Requirement: Leave out every line before the one containing "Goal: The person", and set down that line and the rest through the end of the listing exactly.

Supplied data:
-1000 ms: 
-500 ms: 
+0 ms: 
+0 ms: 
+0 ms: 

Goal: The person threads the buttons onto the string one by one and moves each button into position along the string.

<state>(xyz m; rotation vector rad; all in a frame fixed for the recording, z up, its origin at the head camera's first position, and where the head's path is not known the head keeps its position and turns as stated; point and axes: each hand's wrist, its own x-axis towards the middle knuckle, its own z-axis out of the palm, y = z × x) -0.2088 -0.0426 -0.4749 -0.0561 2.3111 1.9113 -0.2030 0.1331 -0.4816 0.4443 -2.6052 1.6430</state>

Solution to this task:
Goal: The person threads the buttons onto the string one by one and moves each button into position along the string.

<state>(xyz m; rotation vector rad; all in a frame fixed for the recording, z up, its origin at the head camera's first position, and where the head's path is not known the head keeps its position and turns as stated; point and axes: each hand's wrist, its own x-axis towards the middle knuckle, its own z-axis out of the palm, y = z × x) -0.2088 -0.0426 -0.4749 -0.0561 2.3111 1.9113 -0.2030 0.1331 -0.4816 0.4443 -2.6052 1.6430</state>

No more output will be added to the exercise.